AN inmate who failed to return to an open prison after being allowed out to pick up litter is back behind bars.

Barry Foster – serving five years for having a sawn-off shotgun, one of 196 offences on his record – was at large for more than a fortnight.

A court heard how he visited his grandmother's grave, and stayed with his family before handing himself in at a police station.

Foster had days added to his sentence by prison bosses, and was given an extra six months by a judge on Tuesday.

His barrister, Stephen Constantine, told Teesside Crown Court that the 39-year-old made a spur of the moment decision to abscond.

He was clearing up in woodland surrounding HMP Kirklevington, near Yarm, called a taxi and travelled 25 miles to his home town of Hartlepool.

Mr Constantine said he had been moved to the Category C jail from HMP Durham and told unless he stopped his methadone medication – a heroin substitute – he would be taken back to a closed prison.

He had also been denied a request to go to his grandmother's funeral, said Mr Constantine – and both blows led to his "foolish and impulsive" decision.

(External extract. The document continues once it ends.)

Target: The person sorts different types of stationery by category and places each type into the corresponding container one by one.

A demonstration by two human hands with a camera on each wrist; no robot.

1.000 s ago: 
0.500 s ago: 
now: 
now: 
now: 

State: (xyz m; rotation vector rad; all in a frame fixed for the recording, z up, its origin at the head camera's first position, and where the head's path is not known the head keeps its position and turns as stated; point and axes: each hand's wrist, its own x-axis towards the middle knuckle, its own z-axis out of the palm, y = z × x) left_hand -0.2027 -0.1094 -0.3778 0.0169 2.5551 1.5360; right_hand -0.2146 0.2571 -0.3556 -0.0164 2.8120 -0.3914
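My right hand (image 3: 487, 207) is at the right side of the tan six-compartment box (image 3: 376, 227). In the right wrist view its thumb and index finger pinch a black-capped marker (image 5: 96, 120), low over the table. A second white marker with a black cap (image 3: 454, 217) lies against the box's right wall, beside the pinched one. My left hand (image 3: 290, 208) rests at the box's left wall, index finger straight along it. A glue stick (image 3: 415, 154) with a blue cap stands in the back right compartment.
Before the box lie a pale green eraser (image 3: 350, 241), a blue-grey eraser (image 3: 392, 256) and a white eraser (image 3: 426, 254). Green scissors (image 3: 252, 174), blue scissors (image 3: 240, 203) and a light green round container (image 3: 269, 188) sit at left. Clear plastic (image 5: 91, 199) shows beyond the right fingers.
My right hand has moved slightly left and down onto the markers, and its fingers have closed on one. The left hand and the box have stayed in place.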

The barrister said Foster had been trusted to leave Kirklevington seven times before his February disappearance, and had always gone back.

Judge Simon Hickey told him: "You absconded yourself from prison for 15 days, but, significantly, you did not commit any further offences, and you came to your senses and handed yourself in."

Foster, formerly of Oxford Road, Hartlepool, admitted a charge of being a temporarily released prisoner unlawfully at large.